Shape #3: Tagliatelle

  1. Sprinkle semolina on a work surface and on top of the sfoglia.
  2. Fold 1 inch up from bottom and continue to fold until all sfoglia is rolled up (see photo 7).
  3. Using a chef’s knife (which needs to be sharp), slice noodles approximately ¼-inch wide.
  4. After slicing, quickly lift up the noodles. Gently break them apart if any are stuck together (see photo 8).
  5. Continue to add semolina as you’re lifting the noodles to make sure all are coated to prevent them from sticking together.

Try it with this sauce

Caramelized Fennel with Garlic and ‘Nduja Breadcrumbs

Thinly sliced caramelized fennel tangles with the tagliatelle, making sure every bite is balanced with salty, sweet and spicy from the ‘nduja.




  • 20 g. olive oil (2 tbsp.)
  • 10 g. ‘nduja (1 tbsp.)
  • 1 g. garlic (1 tbsp.), peeled and minced
  • 80 g. freshly toasted breadcrumbs (¾ cup), unseasoned 
  • 3 g. kosher salt (1 tsp.)


  1. In a large pan on medium heat, add olive oil and ‘nduja. Break apart, and cook for 2 minutes.
  2. Add garlic; stir for 30 seconds.
  3. Add breadcrumbs, mix to coat, and add salt. Cook for 5 minutes or until lightly toasted.
  4. Remove from heat. Spread evenly on a sheet tray to cool and set aside.

Caramelized Fennel


  • 100 g. fennel (1 ¼ cup), halved and thinly sliced 
  • 20 g. olive oil (2 tbsp.)
  • 15 g. Parmigiano Reggiano (1 cup), finely grated with microplane 
  • 3 g. kosher salt (1 tsp.)


  1. In the same large pan as the breadcrumbs, add olive oil over medium-low heat.
  2. Add fennel and stir.
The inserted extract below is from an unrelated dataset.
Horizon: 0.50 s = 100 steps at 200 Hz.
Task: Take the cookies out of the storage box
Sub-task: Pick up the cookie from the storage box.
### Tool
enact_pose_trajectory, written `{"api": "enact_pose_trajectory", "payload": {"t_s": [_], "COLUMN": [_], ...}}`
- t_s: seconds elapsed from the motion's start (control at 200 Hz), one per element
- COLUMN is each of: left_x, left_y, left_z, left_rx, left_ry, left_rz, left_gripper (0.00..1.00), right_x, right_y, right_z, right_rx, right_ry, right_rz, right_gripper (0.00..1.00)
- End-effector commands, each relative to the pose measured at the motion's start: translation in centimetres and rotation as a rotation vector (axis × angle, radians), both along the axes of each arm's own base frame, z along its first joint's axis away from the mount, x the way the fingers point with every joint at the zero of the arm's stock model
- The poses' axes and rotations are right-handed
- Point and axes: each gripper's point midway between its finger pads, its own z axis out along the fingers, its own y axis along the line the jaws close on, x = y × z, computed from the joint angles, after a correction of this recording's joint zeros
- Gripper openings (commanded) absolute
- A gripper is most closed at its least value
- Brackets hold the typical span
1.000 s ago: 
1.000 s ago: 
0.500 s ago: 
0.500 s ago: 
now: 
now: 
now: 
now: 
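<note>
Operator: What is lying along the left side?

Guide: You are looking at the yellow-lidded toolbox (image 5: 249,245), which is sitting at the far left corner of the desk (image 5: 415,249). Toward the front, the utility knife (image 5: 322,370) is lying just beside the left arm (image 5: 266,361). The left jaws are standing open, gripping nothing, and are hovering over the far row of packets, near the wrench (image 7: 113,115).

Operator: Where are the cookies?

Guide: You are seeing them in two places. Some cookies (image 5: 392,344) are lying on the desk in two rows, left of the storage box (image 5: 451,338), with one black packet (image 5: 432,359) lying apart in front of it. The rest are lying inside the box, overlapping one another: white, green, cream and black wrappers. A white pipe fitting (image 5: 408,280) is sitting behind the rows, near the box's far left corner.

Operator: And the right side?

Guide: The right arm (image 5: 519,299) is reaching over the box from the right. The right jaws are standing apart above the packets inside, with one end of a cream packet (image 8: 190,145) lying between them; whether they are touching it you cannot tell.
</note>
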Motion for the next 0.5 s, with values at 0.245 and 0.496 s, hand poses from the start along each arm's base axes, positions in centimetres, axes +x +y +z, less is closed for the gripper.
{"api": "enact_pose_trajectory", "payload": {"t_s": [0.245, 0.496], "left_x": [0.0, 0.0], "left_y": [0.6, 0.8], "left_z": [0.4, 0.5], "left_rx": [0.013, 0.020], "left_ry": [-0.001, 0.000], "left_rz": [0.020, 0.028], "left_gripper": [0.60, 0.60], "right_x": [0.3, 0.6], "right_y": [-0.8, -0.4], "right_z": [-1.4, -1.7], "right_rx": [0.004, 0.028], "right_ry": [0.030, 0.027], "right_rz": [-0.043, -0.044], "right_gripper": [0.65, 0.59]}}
Cook for 5 minutes.
  3. Add salt. Stir and lower heat to low for another 5 minutes.
  4. Add grated parmesan in batches to incorporate.
  5. Cook for 5 minutes more, or until parmesan and fennel begin to lightly brown and caramelize.
  6. Garnish with 3 caperberries, sliced very thinly (chopped capers will also work), fennel fronds from fennel bulb, and olive oil.

To Finish

  1. Heat a shallow sauté pan with water, ¾ full.
  2. Just before water begins to boil, add about a tablespoon of kosher salt.
  3. When the water is boiling, add fresh tagliatelle. Using tongs, gently move the pasta around to prevent it from sticking.
  4. In a large pan with fennel, add 4 ounces of pasta water and stir, raising heat to medium. The sauce should begin to simmer lightly.
  5. When the tagliatelle is all floating, remove noodles with tongs. Place in the fennel pan and begin to stir rapidly to emulsify the sauce and coat all the noodles.
  6. In pasta bowls, portion out noodles, sprinkle caperberry slices, a generous amount of breadcrumbs to coat each serving, and a few fennel fronds to top it off.
  7. Drizzle with fragrant olive oil.

Shape Storage

  1. Lay out pasta flat on semolina flour-lined baking sheets and freeze in a single layer.
  2. Once individually frozen, add to a freezer-safe bag or container (the less oxygen the better).
  3. Freeze pasta for up to 3 months.
  4. Pasta will cook the same when frozen; simply add another minute or two to cook time.